[Your assignment]
Everything in the data gets repeated exactly, except for the pictures.
--- Supplied data ---
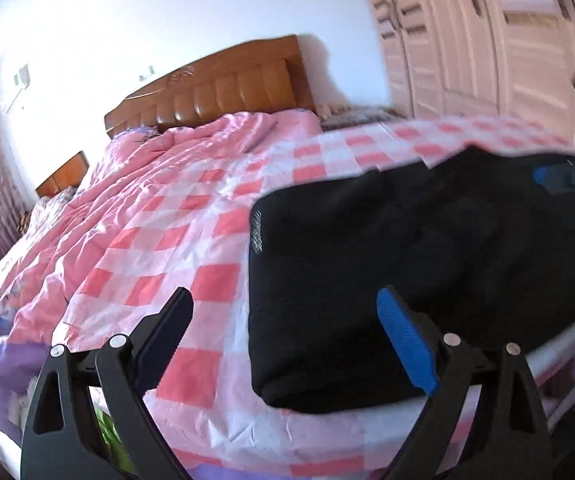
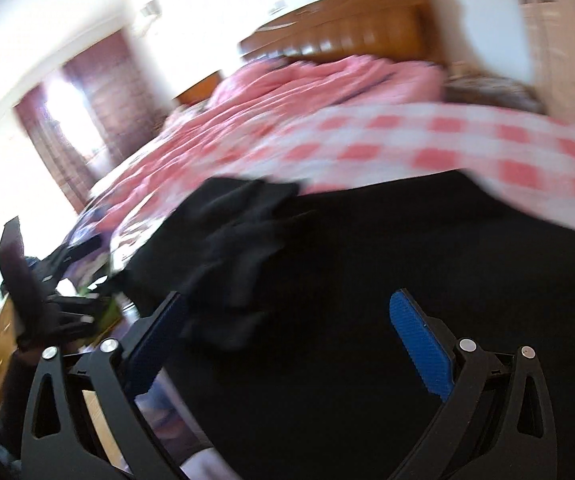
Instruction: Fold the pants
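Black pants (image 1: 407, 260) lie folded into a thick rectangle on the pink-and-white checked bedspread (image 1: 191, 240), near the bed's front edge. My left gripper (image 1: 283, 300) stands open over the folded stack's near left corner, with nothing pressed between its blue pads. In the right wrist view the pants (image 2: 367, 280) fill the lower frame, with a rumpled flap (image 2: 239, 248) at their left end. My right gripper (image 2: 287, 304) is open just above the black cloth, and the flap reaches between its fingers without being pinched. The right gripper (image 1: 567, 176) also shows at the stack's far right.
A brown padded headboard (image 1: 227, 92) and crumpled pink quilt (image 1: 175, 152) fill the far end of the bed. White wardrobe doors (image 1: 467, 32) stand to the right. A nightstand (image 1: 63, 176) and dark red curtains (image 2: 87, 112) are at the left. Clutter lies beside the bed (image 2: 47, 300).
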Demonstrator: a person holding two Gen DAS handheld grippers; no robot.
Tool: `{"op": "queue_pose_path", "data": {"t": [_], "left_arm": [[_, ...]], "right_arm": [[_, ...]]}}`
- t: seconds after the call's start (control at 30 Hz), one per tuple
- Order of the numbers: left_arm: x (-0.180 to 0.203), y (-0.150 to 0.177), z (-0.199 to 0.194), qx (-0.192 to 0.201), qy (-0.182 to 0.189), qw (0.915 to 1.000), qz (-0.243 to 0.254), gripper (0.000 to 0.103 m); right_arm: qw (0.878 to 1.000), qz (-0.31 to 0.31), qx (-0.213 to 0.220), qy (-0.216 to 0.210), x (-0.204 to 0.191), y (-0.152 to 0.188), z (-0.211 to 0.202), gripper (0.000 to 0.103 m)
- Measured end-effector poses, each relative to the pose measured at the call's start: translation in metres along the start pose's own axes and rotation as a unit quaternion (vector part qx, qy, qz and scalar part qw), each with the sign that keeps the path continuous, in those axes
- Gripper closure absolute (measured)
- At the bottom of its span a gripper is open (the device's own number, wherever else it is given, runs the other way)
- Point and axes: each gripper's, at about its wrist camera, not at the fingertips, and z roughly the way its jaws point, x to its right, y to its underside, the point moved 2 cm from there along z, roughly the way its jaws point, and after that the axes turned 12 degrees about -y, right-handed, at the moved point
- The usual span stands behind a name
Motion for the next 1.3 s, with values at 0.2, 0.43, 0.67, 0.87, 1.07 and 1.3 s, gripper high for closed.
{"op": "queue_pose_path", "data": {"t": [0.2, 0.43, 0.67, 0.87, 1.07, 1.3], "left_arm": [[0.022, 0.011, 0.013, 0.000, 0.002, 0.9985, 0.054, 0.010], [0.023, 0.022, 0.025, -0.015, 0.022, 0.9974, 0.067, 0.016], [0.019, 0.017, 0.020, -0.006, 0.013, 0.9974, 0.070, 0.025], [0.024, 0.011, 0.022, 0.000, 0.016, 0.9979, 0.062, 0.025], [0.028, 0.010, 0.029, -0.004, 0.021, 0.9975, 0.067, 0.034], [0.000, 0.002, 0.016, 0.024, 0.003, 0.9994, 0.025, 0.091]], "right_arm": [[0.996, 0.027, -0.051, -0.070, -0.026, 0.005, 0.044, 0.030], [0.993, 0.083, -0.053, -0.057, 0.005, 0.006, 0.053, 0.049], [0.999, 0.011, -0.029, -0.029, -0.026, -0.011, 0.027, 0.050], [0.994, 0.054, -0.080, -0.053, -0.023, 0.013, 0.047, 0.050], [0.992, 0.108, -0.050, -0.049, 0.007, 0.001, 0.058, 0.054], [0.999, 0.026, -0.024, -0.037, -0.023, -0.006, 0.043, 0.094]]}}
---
[Answer box]
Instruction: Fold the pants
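Black pants (image 1: 407, 260) lie folded into a thick rectangle on the pink-and-white checked bedspread (image 1: 191, 240), near the bed's front edge. My left gripper (image 1: 283, 300) stands open over the folded stack's near left corner, with nothing pressed between its blue pads. In the right wrist view the pants (image 2: 367, 280) fill the lower frame, with a rumpled flap (image 2: 239, 248) at their left end. My right gripper (image 2: 287, 304) is open just above the black cloth, and the flap reaches between its fingers without being pinched. The right gripper (image 1: 567, 176) also shows at the stack's far right.
A brown padded headboard (image 1: 227, 92) and crumpled pink quilt (image 1: 175, 152) fill the far end of the bed. White wardrobe doors (image 1: 467, 32) stand to the right. A nightstand (image 1: 63, 176) and dark red curtains (image 2: 87, 112) are at the left. Clutter lies beside the bed (image 2: 47, 300).
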Demonstrator: a person holding two Gen DAS handheld grippers; no robot.
Tool: `{"op": "queue_pose_path", "data": {"t": [_], "left_arm": [[_, ...]], "right_arm": [[_, ...]]}}`
- t: seconds after the call's start (control at 30 Hz), one per tuple
- Order of the numbers: left_arm: x (-0.180 to 0.203), y (-0.150 to 0.177), z (-0.199 to 0.194), qx (-0.192 to 0.201), qy (-0.182 to 0.189), qw (0.915 to 1.000), qz (-0.243 to 0.254), gripper (0.000 to 0.103 m); right_arm: qw (0.878 to 1.000), qz (-0.31 to 0.31), qx (-0.213 to 0.220), qy (-0.216 to 0.210), x (-0.204 to 0.191), y (-0.152 to 0.188), z (-0.211 to 0.202), gripper (0.000 to 0.103 m)
- Measured end-effector poses, each relative to the pose measured at the call's start: translation in metres along the start pose's own axes and rotation as a unit quaternion (vector part qx, qy, qz and scalar part qw), each with the sign that keeps the path continuous, in those axes
- Gripper closure absolute (measured)
- At the bottom of its span a gripper is open (the device's own number, wherever else it is given, runs the other way)
- Point and axes: each gripper's, at about its wrist camera, not at the fingertips, and z roughly the way its jaws point, x to its right, y to its underside, the point moved 2 cm from there along z, roughly the way its jaws point, and after that the axes turned 12 degrees about -y, right-handed, at the moved point
- The usual span stands behind a name
Motion for the next 1.3 s, with values at 0.2, 0.43, 0.67, 0.87, 1.07 and 1.3 s, gripper high for closed.
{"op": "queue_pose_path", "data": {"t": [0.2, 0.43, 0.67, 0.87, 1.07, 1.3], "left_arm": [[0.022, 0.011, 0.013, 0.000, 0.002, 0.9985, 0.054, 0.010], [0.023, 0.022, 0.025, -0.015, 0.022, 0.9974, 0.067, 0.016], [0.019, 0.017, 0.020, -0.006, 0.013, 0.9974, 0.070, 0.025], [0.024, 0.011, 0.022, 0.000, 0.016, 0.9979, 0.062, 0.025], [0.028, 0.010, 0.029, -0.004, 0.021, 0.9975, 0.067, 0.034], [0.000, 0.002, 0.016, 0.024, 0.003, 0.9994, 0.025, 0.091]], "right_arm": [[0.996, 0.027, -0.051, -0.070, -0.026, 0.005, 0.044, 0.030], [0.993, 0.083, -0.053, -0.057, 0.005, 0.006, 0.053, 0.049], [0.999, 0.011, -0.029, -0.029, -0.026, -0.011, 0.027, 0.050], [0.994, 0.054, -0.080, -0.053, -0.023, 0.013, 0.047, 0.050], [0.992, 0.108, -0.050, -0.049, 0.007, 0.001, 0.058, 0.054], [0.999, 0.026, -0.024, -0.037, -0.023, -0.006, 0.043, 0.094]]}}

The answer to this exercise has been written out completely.